### What to do
When you reach the line with "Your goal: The" in the listing below, transcribe it and each line after it up to and including the line with "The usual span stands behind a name", exactly and with nothing else.

### Materials provided
● ● ● ●

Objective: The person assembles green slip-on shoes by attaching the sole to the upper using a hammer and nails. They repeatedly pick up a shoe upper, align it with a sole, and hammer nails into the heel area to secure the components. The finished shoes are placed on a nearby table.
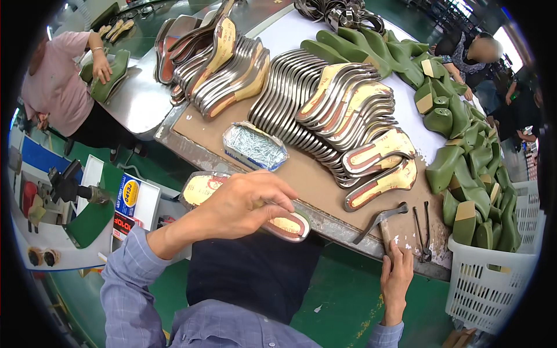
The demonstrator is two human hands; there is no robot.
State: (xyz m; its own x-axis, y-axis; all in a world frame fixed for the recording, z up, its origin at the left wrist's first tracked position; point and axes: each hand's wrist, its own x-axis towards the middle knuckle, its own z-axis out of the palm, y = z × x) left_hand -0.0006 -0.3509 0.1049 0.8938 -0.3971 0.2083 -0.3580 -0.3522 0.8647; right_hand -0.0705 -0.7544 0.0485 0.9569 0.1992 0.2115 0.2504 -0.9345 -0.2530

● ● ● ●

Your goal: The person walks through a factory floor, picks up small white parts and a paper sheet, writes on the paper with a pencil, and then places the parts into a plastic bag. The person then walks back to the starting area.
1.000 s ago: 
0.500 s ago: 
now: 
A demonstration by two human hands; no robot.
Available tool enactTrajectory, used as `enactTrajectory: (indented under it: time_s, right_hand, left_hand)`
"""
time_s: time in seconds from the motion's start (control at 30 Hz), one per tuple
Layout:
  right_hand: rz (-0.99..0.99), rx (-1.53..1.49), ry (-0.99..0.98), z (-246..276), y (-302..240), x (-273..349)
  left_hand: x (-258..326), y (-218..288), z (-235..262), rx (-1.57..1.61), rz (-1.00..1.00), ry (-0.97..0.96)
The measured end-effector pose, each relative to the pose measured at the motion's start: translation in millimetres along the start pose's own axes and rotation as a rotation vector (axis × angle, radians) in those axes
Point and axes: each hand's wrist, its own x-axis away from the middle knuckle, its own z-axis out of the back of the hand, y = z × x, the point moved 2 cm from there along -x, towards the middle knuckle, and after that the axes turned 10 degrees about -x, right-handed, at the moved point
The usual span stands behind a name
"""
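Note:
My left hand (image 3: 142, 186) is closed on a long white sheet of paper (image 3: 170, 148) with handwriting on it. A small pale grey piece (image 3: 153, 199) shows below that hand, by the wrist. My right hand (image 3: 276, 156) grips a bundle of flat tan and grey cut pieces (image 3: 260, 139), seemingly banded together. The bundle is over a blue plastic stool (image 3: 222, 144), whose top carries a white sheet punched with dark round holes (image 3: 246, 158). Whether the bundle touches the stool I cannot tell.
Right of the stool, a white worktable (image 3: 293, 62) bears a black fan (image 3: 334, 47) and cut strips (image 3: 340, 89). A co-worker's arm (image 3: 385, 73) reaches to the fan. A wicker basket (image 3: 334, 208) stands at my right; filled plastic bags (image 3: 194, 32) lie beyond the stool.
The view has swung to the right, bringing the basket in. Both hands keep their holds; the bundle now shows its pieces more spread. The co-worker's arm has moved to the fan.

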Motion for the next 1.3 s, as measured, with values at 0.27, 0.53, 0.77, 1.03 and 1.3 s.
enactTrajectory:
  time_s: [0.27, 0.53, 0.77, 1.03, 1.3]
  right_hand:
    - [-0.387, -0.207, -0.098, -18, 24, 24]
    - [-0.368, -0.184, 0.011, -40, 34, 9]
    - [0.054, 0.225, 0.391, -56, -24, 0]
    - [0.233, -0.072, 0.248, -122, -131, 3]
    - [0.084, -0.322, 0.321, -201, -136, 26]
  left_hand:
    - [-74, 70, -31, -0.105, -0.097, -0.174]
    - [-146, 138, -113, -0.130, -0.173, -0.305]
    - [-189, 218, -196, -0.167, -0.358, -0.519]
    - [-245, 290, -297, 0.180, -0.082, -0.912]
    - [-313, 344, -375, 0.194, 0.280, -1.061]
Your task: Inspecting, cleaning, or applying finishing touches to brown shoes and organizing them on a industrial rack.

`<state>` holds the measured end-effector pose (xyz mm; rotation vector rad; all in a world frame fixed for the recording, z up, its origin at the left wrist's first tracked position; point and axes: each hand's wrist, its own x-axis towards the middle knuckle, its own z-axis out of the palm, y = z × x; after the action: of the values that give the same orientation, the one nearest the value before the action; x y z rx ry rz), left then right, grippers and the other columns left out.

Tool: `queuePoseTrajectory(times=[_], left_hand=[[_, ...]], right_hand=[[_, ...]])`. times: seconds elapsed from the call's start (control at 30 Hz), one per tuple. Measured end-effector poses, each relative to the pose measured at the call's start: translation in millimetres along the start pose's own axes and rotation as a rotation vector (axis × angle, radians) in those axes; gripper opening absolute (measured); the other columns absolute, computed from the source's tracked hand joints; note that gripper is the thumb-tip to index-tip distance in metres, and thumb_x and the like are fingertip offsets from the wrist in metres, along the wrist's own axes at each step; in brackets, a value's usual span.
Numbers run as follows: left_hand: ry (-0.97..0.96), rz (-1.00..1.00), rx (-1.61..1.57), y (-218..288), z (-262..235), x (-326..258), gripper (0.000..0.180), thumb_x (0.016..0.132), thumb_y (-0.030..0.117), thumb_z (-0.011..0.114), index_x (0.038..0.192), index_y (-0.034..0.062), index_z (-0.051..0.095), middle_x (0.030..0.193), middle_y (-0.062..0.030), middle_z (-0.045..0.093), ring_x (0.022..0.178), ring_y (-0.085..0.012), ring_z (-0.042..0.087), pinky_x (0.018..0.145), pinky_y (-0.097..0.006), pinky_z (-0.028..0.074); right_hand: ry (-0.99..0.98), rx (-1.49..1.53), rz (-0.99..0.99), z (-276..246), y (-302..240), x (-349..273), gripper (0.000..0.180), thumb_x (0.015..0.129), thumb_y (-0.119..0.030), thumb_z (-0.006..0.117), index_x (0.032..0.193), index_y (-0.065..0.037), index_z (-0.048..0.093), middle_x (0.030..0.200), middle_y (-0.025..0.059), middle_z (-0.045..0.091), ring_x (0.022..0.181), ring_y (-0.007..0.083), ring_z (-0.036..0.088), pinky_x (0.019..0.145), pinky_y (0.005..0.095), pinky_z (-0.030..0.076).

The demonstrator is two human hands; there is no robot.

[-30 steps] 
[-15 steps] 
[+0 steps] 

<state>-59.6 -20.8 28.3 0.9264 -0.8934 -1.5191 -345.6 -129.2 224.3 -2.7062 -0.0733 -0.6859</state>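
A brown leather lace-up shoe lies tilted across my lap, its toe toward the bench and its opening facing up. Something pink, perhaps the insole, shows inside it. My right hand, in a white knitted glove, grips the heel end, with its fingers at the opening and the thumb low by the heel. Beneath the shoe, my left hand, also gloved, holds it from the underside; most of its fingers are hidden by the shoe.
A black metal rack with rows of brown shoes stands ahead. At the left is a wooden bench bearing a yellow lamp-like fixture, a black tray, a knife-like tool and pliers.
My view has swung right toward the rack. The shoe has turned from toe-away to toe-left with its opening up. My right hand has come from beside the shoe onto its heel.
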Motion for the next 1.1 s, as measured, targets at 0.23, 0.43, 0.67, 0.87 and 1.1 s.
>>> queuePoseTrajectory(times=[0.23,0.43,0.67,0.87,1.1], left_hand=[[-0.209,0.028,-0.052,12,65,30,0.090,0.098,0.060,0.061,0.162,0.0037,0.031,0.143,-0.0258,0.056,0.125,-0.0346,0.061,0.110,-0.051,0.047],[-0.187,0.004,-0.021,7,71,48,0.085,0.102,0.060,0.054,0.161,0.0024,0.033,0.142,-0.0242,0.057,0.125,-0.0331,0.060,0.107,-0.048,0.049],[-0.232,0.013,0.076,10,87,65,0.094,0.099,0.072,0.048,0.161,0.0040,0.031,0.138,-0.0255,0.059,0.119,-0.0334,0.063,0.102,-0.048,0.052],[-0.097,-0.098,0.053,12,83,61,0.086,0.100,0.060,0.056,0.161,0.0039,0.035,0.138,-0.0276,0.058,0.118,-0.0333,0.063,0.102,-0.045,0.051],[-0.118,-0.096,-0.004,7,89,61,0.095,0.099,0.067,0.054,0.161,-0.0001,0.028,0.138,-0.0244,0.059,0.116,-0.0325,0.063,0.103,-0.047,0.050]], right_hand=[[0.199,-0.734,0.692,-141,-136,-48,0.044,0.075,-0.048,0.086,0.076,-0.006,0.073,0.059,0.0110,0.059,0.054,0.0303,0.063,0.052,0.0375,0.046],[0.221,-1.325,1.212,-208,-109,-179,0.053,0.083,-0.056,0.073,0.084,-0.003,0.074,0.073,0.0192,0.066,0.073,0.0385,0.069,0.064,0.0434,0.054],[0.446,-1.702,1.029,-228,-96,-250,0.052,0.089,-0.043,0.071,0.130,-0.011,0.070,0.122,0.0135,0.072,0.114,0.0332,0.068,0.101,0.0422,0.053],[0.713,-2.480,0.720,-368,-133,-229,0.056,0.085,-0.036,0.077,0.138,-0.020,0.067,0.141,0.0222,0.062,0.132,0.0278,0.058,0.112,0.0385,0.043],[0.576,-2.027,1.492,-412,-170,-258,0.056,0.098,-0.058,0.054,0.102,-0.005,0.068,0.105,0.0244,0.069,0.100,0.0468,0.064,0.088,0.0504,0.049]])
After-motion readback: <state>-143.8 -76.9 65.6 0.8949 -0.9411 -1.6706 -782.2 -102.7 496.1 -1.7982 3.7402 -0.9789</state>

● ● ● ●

### Written reply
Your goal: The person walks through a factory floor, picks up small white parts and a paper sheet, writes on the paper with a pencil, and then places the parts into a plastic bag. The person then walks back to the starting area.
1.000 s ago: 
0.500 s ago: 
now: 
A demonstration by two human hands; no robot.
Available tool enactTrajectory, used as `enactTrajectory: (indented under it: time_s, right_hand, left_hand)`
"""
time_s: time in seconds from the motion's start (control at 30 Hz), one per tuple
Layout:
  right_hand: rz (-0.99..0.99), rx (-1.53..1.49), ry (-0.99..0.98), z (-246..276), y (-302..240), x (-273..349)
  left_hand: x (-258..326), y (-218..288), z (-235..262), rx (-1.57..1.61), rz (-1.00..1.00), ry (-0.97..0.96)
The measured end-effector pose, each relative to the pose measured at the motion's start: translation in millimetres along the start pose's own axes and rotation as a rotation vector (axis × angle, radians) in those axes
Point and axes: each hand's wrist, its own x-axis away from the middle knuckle, its own z-axis out of the back of the hand, y = z × x, the point moved 2 cm from there along -x, towards the middle knuckle, and after that the axes turned 10 degrees about -x, right-handed, at the moved point
The usual span stands behind a name

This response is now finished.